Invasion of the Cat Persons
Posted by Neal on September 10, 2004
Our psychology consultant for Adam’s therapy program is not a cat person. So, as cats are known to do, our cats like to give her some extra special attention when she comes over. One of them in particular, Nick, always jumps up on her lap when he gets a chance, and it takes her by surprise every time. Then one of us comes and removes Nick from her lap, and she continues talking about Adam’s programs or what to do about any undesirable behaviors he’s been engaging in.
The last time she was here, though, our consultant took an admirable and courageous step: When Nick jumped on her lap and I came to take him away, she said, “No, I’ve got to get used to cats with this job,” and allowed Nick to stay on her lap. Pretty soon, though, she had a question: “Do cats, um, extend their claws when they’re sitting on you?”
I reassured her that Nick was just stretching and getting comfortable. One or two of the claws might prick a little, and if that happened she could just pick up his paw and put it down again. But as I reported to my wife later, “I hadn’t given it much thought, but I can see that making someone nervous. If I weren’t a cat person, and a cat sat on my lap and started to bust out its claws, I’d probably freak out.”
She said, “I’m glad you admit you’re a cat person!”
Whoa, now! Maybe I should have phrased the thought more carefully. What I meant to say was … I guess, “If I were a cat hater…”

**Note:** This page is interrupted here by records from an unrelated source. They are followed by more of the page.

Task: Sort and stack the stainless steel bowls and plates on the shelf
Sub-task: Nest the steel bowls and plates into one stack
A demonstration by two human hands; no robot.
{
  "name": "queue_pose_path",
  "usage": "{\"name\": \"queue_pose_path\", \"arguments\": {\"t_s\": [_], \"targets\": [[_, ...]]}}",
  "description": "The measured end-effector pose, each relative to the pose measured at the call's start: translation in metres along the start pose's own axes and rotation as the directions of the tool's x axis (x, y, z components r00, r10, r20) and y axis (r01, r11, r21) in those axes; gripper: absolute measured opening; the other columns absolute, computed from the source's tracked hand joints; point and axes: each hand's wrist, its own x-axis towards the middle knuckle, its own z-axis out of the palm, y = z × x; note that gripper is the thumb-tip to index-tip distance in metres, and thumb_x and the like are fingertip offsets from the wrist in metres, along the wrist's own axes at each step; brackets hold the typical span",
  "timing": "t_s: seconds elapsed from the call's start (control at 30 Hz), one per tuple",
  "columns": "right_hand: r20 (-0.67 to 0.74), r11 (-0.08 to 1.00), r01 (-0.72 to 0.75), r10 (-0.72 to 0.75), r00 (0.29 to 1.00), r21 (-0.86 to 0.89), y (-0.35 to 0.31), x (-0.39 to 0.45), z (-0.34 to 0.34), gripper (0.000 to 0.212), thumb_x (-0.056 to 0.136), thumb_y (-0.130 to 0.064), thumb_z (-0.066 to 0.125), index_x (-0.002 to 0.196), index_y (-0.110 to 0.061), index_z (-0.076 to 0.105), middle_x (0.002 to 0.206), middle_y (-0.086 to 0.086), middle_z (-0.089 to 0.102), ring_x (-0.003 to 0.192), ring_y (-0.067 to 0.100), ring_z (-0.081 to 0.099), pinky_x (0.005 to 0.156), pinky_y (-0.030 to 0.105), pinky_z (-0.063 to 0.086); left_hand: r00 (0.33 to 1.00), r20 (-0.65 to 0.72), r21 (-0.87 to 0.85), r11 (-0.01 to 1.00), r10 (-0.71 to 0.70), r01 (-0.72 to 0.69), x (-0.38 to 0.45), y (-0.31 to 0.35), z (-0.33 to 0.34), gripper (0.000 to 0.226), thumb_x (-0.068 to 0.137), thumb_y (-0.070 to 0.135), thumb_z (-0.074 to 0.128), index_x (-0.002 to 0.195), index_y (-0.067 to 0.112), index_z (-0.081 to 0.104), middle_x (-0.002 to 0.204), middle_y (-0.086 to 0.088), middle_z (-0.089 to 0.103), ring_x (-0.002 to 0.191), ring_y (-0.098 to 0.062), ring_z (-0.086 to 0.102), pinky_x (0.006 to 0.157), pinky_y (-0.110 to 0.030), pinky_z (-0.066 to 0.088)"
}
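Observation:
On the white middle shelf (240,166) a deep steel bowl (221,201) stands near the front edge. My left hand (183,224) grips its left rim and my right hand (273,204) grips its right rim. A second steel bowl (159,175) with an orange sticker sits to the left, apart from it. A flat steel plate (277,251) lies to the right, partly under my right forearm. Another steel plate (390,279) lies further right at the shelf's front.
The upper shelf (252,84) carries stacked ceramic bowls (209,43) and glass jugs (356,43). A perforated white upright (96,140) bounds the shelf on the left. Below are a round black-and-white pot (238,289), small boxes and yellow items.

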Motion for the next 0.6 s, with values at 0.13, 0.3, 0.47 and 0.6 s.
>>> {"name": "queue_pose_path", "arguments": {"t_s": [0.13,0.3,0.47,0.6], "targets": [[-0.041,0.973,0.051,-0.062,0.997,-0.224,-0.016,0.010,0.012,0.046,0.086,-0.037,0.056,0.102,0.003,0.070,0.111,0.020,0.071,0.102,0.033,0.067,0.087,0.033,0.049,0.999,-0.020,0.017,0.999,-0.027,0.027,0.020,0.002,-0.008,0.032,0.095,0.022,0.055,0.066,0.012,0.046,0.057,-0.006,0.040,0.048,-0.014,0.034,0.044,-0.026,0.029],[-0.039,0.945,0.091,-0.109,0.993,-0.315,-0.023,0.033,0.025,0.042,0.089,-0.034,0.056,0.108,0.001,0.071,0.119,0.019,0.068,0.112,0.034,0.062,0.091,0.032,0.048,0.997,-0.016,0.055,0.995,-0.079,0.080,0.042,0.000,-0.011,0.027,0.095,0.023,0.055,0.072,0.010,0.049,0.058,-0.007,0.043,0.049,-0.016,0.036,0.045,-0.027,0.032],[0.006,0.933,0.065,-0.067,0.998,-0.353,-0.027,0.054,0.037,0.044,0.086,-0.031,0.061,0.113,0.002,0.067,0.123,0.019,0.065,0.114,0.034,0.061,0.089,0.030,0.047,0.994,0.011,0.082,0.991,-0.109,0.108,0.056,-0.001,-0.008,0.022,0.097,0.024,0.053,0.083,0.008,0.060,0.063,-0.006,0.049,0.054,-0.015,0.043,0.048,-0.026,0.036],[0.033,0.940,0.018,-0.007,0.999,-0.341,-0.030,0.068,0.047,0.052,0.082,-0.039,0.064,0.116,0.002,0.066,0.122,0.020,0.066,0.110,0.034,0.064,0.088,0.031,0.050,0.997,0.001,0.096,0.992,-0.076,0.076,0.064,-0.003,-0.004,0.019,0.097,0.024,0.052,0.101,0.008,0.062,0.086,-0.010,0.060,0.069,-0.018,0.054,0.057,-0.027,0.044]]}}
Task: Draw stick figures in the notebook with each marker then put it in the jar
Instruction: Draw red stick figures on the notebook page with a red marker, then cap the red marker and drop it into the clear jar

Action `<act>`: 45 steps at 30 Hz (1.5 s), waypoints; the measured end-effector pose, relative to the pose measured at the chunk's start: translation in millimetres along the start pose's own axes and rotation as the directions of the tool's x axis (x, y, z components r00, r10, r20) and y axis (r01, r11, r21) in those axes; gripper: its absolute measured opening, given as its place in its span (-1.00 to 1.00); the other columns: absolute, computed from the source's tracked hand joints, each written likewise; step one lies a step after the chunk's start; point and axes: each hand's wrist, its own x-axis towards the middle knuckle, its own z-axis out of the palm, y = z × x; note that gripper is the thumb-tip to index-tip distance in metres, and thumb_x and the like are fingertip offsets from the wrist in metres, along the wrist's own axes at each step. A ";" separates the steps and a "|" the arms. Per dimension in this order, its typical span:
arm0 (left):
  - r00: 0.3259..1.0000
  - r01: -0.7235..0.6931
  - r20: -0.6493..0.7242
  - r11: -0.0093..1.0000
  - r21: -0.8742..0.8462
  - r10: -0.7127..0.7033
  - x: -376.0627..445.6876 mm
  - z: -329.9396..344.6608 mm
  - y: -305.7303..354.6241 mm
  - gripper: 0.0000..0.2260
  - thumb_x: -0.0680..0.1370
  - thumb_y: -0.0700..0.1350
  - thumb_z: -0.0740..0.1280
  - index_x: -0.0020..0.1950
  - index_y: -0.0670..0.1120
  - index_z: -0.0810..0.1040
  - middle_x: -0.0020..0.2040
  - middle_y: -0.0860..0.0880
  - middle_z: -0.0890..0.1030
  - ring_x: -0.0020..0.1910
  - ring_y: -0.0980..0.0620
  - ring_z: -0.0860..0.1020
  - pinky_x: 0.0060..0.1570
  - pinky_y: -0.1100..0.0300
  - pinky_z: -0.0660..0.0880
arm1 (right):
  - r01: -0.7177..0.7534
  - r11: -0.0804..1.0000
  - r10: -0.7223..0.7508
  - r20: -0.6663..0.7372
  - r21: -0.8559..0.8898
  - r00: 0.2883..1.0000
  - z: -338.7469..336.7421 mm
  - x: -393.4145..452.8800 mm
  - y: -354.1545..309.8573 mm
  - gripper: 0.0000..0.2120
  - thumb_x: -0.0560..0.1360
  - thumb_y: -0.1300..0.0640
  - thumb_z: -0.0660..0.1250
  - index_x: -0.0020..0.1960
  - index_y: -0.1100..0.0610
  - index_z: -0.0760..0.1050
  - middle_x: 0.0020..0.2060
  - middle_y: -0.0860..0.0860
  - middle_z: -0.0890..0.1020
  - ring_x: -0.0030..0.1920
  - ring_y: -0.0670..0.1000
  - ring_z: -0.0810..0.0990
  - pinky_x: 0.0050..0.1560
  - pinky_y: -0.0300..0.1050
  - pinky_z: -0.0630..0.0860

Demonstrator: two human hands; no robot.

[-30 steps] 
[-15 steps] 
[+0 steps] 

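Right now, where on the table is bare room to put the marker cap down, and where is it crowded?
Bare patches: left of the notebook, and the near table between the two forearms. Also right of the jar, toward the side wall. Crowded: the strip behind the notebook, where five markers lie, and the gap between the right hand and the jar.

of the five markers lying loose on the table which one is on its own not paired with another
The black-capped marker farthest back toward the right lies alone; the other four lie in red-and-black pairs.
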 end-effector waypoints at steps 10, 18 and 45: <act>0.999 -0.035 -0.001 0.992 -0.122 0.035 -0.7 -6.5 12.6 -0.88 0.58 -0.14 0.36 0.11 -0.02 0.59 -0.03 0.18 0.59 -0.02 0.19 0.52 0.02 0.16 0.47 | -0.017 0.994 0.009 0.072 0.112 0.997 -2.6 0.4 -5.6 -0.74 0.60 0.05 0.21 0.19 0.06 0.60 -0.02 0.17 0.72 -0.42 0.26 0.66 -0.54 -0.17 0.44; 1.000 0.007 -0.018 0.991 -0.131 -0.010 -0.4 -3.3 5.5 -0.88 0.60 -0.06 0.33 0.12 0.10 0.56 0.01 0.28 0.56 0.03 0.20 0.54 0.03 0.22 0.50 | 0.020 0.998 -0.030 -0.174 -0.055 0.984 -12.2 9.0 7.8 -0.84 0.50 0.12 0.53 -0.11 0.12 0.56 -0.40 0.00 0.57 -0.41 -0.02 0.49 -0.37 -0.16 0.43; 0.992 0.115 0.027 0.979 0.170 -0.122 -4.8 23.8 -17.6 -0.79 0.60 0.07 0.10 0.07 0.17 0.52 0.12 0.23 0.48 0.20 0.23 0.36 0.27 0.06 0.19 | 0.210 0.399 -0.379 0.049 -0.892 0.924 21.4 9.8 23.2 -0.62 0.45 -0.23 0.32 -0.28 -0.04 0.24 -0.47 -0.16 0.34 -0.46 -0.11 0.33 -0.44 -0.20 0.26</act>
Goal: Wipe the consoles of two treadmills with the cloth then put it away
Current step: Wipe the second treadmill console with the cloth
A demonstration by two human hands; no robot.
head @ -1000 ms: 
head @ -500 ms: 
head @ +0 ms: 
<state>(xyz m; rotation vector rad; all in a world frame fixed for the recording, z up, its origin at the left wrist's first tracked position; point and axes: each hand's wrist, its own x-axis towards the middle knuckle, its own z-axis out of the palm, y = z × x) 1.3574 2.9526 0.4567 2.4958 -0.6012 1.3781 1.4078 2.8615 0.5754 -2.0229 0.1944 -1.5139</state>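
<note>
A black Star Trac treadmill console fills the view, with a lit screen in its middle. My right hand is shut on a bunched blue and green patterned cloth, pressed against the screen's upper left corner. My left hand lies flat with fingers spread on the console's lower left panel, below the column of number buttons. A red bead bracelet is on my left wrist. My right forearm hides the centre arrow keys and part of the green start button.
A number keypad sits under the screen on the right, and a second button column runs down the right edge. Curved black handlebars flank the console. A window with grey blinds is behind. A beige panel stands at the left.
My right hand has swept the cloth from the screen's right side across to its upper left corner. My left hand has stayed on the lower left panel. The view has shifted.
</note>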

But that’s neither here nor there. What occurred to me as I was trying to make my wife understand that I was not a cat person per se is that I didn’t know the plural of cat person. Was it cat people? Maybe, but that sounded an awful lot like something you’d find on the island of Dr. Moreau, as the makers of these movies realized. My wife thought so, too, and said she’d probably call all her cat-loving friends cat persons. On Google, the singular cat person gets 24.2K hits, but the plural cat persons gets only about 420. Cat people, meanwhile, gets 108K hits, an undetermined (but apparently pretty large) proportion of them referring to the “Cat People” movies, and some referring to people who like cats.
But does resorting to cat persons avoid the problem? Couldn’t cat persons be half-human, half-cat creatures just like cat people? And for that matter, even if the singular of cat person is cat persons, how do you refer to one catlike humanoid creature? If you’re watching one of the “Cat People” movies, and there’s a scene where one of the creatures is sneaking up on someone, what advice should you yell out? “Look out! There’s a cat person behind you!” Heh, heh. All I can picture when I hear that is a fiendish cat lover who will force you to pet her kitties, make you sit down and watch while she waves a feather on a string for them, and keep asking you, “Aren’t they the cutest things? Well, aren’t they? Answer me!!”